Жизнь — это то, что сияет, Когда ангел смотрит назад. —
так сказано у Малановой. Светлая сторона при вспышке внезапного узнавания, прощания, уверенной отрешенности. Говорящая в стихах Малановой видит себя в окне, в дверях, в воротах: она напоминает, что еще видима — и обещает, что, и став невидимой, она продолжит говорить:
Я буду близко у ворот Стоять и думать о земле, А когда она пройдет, Я расскажу тебе О разных пустяках, Излучавших свет Там, где ничего Не было и нет.
Метафизическая, если угодно, потусторонняя песенка. «Не было и нет» — но будет сохранено:
И жизнь, как хлеб, разломят пополам Любви всесохраняющие руки.

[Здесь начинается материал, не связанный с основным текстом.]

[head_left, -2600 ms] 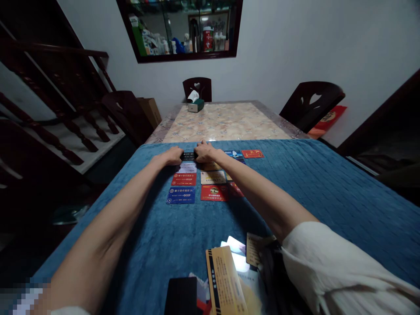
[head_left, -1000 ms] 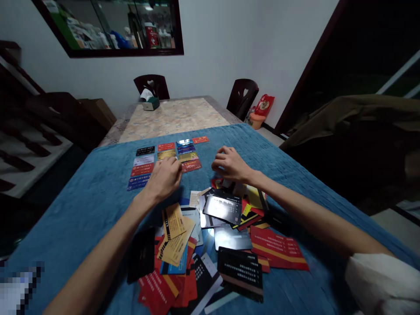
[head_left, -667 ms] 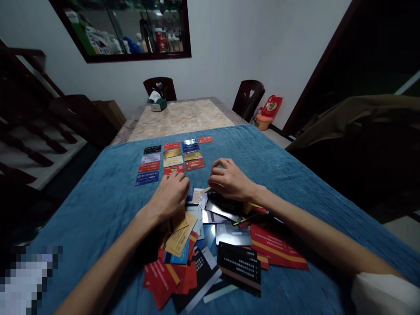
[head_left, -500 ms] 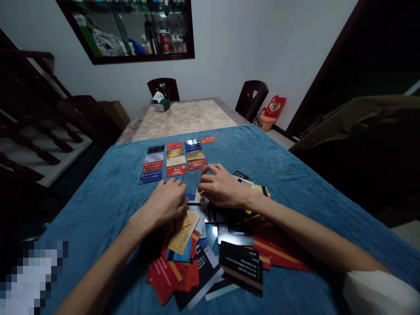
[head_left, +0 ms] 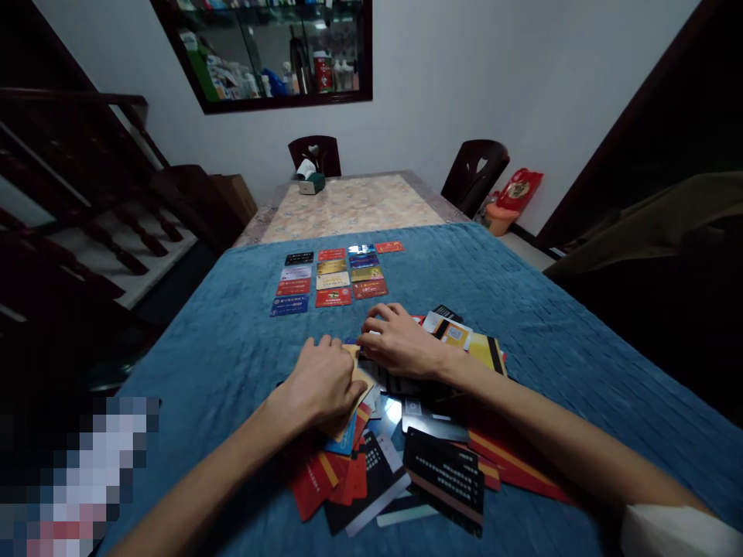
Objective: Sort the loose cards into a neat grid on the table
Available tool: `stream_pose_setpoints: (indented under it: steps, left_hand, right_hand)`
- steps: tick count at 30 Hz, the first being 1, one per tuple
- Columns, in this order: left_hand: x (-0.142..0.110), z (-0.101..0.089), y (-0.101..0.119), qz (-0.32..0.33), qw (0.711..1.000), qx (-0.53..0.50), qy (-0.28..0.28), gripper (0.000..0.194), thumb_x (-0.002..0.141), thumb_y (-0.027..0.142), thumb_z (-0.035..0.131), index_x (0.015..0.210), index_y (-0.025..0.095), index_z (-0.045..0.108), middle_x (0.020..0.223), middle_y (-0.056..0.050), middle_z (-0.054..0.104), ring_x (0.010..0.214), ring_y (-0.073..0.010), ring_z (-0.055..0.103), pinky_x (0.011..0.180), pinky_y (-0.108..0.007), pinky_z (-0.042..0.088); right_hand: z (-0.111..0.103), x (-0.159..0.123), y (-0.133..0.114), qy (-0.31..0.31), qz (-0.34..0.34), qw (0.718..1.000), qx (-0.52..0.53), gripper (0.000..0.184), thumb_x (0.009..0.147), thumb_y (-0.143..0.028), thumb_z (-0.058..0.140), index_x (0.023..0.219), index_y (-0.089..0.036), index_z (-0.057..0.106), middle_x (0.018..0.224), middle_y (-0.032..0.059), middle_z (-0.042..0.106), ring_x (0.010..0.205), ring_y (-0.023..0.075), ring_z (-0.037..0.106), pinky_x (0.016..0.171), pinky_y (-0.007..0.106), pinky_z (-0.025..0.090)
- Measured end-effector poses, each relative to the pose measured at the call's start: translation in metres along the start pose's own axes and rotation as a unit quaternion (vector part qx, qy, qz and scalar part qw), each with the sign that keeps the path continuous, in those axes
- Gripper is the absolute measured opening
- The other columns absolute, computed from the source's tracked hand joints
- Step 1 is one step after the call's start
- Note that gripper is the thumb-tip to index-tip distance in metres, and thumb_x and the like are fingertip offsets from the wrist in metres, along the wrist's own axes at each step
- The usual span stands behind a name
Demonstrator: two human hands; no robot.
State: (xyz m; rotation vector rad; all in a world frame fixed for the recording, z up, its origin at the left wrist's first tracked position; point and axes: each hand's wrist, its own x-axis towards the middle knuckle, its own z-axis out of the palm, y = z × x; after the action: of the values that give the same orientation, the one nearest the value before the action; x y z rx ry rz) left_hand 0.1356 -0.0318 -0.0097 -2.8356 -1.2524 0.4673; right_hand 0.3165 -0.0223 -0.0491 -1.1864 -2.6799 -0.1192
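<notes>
My left hand (head_left: 326,381) is palm down over the left side of a loose pile of cards, fingers curled. Its thumb lies against a beige-gold card (head_left: 362,373) that shows beside it. Just to the right, my right hand (head_left: 402,340) bends its fingers over the far part of the pile; its fingertips and whatever they touch are hidden. Nearer me, a black card (head_left: 444,480), red cards (head_left: 313,483) and a blue card (head_left: 342,439) overlap. Beyond the hands, cards lie in short columns, among them a dark blue card (head_left: 289,305) and a red card (head_left: 333,297).
A blue cloth (head_left: 232,348) covers the near table. On the bare far end (head_left: 371,203) stands a tissue box (head_left: 312,184). Chairs (head_left: 476,174) flank the table. A yellow card (head_left: 486,352) and a white-orange card (head_left: 450,329) lie by my right forearm.
My left hand has shifted over the gold cards, with its thumb now showing on top. The right hand stays over the pile. The whole view has swung slightly left.
</notes>
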Motion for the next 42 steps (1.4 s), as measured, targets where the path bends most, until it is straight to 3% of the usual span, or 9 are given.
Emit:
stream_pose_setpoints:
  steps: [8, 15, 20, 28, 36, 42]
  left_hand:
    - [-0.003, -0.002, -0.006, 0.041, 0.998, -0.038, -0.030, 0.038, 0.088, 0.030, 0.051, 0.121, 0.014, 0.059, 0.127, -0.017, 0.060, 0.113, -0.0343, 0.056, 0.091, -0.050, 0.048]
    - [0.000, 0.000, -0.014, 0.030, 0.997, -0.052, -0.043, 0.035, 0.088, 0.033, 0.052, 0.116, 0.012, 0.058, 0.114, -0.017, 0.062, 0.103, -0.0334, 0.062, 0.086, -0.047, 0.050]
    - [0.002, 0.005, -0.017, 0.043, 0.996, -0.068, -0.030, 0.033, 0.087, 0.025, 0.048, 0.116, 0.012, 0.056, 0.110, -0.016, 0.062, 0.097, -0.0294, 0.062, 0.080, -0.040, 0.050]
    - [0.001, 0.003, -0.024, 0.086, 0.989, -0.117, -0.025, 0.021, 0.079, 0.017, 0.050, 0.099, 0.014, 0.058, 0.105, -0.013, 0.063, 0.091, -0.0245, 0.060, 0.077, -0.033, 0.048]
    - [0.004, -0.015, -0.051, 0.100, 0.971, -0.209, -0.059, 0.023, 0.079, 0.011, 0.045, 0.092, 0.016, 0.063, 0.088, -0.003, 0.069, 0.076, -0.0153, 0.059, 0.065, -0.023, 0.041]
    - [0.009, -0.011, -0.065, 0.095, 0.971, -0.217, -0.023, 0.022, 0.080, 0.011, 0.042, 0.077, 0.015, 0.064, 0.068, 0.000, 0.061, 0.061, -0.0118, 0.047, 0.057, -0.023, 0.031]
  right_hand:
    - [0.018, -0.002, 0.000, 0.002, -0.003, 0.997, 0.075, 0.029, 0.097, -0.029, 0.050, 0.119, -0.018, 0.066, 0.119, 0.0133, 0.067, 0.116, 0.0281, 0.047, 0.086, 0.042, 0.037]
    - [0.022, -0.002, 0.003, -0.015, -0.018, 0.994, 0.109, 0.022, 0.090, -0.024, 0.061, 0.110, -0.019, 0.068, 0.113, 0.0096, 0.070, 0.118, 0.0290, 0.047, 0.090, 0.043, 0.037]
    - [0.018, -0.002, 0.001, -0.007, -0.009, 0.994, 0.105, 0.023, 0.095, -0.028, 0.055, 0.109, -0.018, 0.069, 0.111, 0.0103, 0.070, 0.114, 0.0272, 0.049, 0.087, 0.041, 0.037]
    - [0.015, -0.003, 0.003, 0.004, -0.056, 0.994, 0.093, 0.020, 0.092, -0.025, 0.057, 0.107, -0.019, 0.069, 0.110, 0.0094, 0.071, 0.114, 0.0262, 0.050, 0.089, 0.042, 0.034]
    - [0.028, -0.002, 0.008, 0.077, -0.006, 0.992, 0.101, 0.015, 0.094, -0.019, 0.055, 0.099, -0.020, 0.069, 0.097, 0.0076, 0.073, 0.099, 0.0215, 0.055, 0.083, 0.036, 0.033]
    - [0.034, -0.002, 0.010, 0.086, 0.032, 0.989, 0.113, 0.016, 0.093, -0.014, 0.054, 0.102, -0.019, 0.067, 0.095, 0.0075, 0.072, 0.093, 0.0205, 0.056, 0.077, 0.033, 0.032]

В самом деле, откуда бы такое? Мара Маланова одарена каким-то беспечным, мерцающим вниманием. Оно на миг со всей остротой схватывает мельчайшую деталь — и рассеянно не различает эпохи, страны, времена года. Пространство и время наблюдаются извне, оттуда, где их «не было и нет». Но «разные пустяки» — есть и там. И пустяков с непустяками на таком расстоянии не различить: так, героине хочется научиться
Различать правое и левое, Любить ближнего, Открывать пиво зубами.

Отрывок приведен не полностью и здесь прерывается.